> Work instructions:
Return all of the data below verbatim and exclude every picture.

*** Begin section ***

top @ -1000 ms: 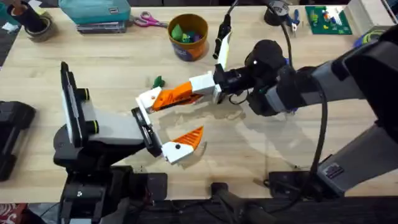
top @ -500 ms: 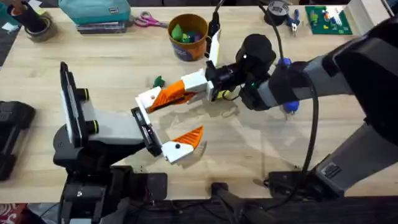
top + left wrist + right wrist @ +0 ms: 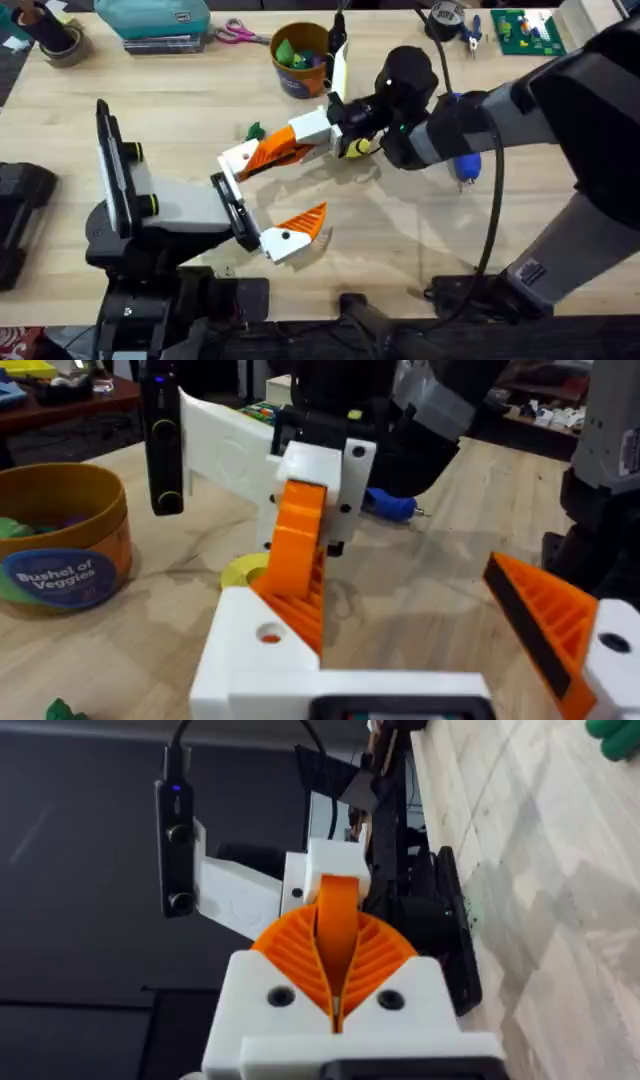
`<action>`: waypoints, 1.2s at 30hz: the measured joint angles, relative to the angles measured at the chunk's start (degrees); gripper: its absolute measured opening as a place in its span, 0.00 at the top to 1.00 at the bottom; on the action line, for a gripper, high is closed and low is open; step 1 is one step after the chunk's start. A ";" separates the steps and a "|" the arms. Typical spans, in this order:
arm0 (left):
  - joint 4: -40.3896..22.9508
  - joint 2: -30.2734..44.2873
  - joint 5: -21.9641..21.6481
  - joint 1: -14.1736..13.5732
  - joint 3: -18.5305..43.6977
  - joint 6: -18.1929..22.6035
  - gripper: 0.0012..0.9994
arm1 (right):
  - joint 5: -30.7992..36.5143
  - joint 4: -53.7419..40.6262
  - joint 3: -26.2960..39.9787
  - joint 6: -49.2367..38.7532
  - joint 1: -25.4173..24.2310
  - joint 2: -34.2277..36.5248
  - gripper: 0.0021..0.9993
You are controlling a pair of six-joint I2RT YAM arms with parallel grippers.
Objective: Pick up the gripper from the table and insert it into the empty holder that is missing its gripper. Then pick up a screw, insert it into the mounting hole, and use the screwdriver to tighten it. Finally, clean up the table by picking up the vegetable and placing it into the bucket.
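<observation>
My desk (image 3: 200,85) carries everything. From overhead, my right arm (image 3: 520,110) reaches in across the middle and my left arm (image 3: 170,215) lies low at the near edge. My left tool (image 3: 275,195) stands with its fingers wide apart. One finger is tipped in orange; the other is the bare white holder (image 3: 238,160). My right tool (image 3: 300,140) is clamped on the orange wedge (image 3: 275,150), which touches that holder.

The bucket (image 3: 302,55) sits towards the far side of the desk, toys inside. My left wrist camera shows its label, which the overhead view does not. The screwdriver (image 3: 465,165) lies partly under my right arm.

My right wrist camera looks straight down the closed orange pads (image 3: 290,955), with the wedge's thin edge pinched between them. My left wrist camera shows the wedge standing upright on the holder.

The vegetable (image 3: 254,131) lies on the desk just beside the holder, on its far side.
</observation>
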 joint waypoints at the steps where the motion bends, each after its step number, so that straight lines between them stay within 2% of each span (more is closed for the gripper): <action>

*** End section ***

> Response to this exercise:
top @ -1000 ms: 
top @ -500 ms: 
top + left wrist + right wrist @ +0 ms: 
`<action>`: waypoints, 1.2s at 30hz: the measured joint angles, relative to the angles measured at the chunk's start (degrees); gripper: its absolute measured opening as a place in its span, 0.00 at the top to 1.00 at the bottom; on the action line, for a gripper, high is closed and low is open; step 1 is one step after the chunk's start. A ";" separates the steps and a "|" the arms. Typical spans, in this order:
arm0 (left):
  - joint 4: -40.3896..22.9508
  - joint 2: -30.2734..44.2873
  - joint 5: -21.9641..21.6481
  - joint 1: -14.1736..13.5732
  - joint 3: -18.5305..43.6977
  - joint 6: -18.1929..22.6035
  - gripper: 0.0012..0.9994
arm1 (right):
  - joint 5: -30.7992..36.5143
  - joint 4: -53.7419..40.6262
  - joint 3: -26.2960..39.9787
  - joint 6: -49.2367..38.7532
  - joint 1: -25.4173..24.2310
  - joint 2: -34.2277..36.5248
  - gripper: 0.0021..0.9993
You are controlling a pair of six-joint I2RT YAM arms with parallel grippers.
Objective: Pick up the gripper from the table and insert it into the empty holder that is missing its gripper. Then pick up a screw, insert it into the mounting hole, and use the screwdriver to tighten it. Finally, clean up the table by picking up the vegetable and placing it into the bucket.
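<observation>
My desk (image 3: 200,85) carries everything. From overhead, my right arm (image 3: 520,110) reaches in across the middle and my left arm (image 3: 170,215) lies low at the near edge. My left tool (image 3: 275,195) stands with its fingers wide apart. One finger is tipped in orange; the other is the bare white holder (image 3: 238,160). My right tool (image 3: 300,140) is clamped on the orange wedge (image 3: 275,150), which touches that holder.

The bucket (image 3: 302,55) sits towards the far side of the desk, toys inside. My left wrist camera shows its label, which the overhead view does not. The screwdriver (image 3: 465,165) lies partly under my right arm.

My right wrist camera looks straight down the closed orange pads (image 3: 290,955), with the wedge's thin edge pinched between them. My left wrist camera shows the wedge standing upright on the holder.

The vegetable (image 3: 254,131) lies on the desk just beside the holder, on its far side.
</observation>
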 joint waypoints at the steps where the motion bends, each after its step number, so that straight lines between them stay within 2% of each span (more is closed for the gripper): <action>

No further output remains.